With good marketing and R&D, we have been able to improve the quality of the ‘Made in India’ brand. Also, productivity levels in Europe and Southeast Asia are far better than India, as the labour laws are much simpler and more favourable towards manufacturers. We also manufacture at our plant in Chennai, but Europe is far better in these matters.

How can we raise the value of the Indian manufacturing brand?

‘Made in India’ has to be seen at two levels. We have to see whether the tag is acceptable in places like Europe, because today, at a macro level, it is not, and is considered close to the Chinese. Second, we have to raise ourselves in terms of consistency and quality. We have to realise that textiles, where we had an advantage, has moved to China and Pakistan as well as to Malaysia and Taiwan. India has lost its credibility in this field.

You have new facilities in Europe. What does it take to crack the difficult markets?

Europe and the US are difficult markets, but each market has its own challenges. It is a combination of technology and marketing of the brand in the international market. We have to create our brand strength. The Koreans have done it.
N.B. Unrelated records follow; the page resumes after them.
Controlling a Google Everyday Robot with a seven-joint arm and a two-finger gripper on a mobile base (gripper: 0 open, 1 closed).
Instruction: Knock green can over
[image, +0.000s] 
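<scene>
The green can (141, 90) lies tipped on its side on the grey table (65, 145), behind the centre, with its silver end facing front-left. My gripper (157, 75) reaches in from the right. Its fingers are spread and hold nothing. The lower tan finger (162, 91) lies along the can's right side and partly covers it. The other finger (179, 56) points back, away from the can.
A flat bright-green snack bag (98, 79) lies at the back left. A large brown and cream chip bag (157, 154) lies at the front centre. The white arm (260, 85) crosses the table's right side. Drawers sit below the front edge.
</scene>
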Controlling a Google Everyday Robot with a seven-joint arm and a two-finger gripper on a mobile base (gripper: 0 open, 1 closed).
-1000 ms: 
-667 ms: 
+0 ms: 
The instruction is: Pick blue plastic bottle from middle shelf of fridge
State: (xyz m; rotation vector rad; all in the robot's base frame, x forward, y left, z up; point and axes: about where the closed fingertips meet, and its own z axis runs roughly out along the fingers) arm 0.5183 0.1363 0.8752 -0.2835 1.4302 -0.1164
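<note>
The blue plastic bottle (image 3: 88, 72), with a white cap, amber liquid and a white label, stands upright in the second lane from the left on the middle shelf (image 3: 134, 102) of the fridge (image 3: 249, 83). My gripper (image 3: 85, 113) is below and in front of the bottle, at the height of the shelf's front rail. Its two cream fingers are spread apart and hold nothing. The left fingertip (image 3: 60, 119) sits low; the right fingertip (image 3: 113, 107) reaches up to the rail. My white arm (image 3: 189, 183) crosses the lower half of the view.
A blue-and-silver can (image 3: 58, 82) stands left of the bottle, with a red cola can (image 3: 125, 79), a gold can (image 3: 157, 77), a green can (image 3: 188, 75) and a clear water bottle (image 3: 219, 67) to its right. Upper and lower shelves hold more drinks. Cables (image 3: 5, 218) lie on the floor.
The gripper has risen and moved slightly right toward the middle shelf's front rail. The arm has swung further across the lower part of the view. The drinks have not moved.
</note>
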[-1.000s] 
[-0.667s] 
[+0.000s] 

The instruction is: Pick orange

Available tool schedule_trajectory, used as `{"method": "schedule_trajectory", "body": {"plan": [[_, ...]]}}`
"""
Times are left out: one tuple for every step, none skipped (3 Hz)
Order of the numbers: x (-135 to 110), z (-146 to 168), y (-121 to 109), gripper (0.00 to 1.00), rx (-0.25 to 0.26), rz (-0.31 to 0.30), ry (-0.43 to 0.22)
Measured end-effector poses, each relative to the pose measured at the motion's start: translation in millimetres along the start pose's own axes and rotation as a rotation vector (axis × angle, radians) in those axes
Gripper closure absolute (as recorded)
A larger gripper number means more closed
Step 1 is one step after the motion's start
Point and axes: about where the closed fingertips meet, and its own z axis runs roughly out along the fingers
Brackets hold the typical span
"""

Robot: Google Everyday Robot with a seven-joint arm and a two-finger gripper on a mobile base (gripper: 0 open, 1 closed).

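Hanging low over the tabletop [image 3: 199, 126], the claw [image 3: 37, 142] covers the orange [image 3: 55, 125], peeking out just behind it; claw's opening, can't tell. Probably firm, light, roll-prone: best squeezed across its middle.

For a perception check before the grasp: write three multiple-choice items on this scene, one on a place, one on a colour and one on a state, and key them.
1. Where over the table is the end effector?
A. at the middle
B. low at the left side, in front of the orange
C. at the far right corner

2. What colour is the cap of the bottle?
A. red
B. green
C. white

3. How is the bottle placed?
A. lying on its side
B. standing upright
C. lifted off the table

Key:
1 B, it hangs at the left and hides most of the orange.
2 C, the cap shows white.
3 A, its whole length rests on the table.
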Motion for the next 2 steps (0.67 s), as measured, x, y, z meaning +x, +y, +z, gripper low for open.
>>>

Today Samsung competes with Apple. It took them 10-15 years and they inv­ested in the brand. But they have successfully done it. That is what Apollo is also doing.

So what was Apollo’s strategy?

“The Koreans have done it. They have built their own brands. It took them 10-15 years. Samsung now competes with Apple.”

Our moving forward strategy was to derisk our markets. In 2005, India was our only market but we have gone global, and today, India accounts for 60 per cent of our market, while 40 per cent comes from the rest of the world—Europe, Southeast Asia, the Middle East and Africa. We also saw that near-sourcing becomes critical once we reach a state when there is demand from original manufacturers as well as from the after-market, bec­ause after a point we cannot manufacture in India and take it all the way to sell in Europe. That is why we looked at setting up manufacturing units in Europe and we are working at 95 per cent capacity in Europe.

We also set up an R&D centre in Holland, where we have scientists and all kinds of testing of tyres is being done there. We also have a tie-up with Manchester United to promote our brand. And our R&D and marketing strength will increase.

There was a huge setback in the attempt to acquire Cooper (see picture)? What went wrong and how has the company moved forward from it?

Cooper is history. I have moved on and I wish them all the best. I don’t look back at it and we have gone on a growth mode and will concentrate on profitable growth. Right now, we are concentrating on organic growth for our company and we are working on expansion of the Chennai factory and upgrading our facility in Kerala to produce agri tyres. And we have already set up the greenfield facility in Hungary.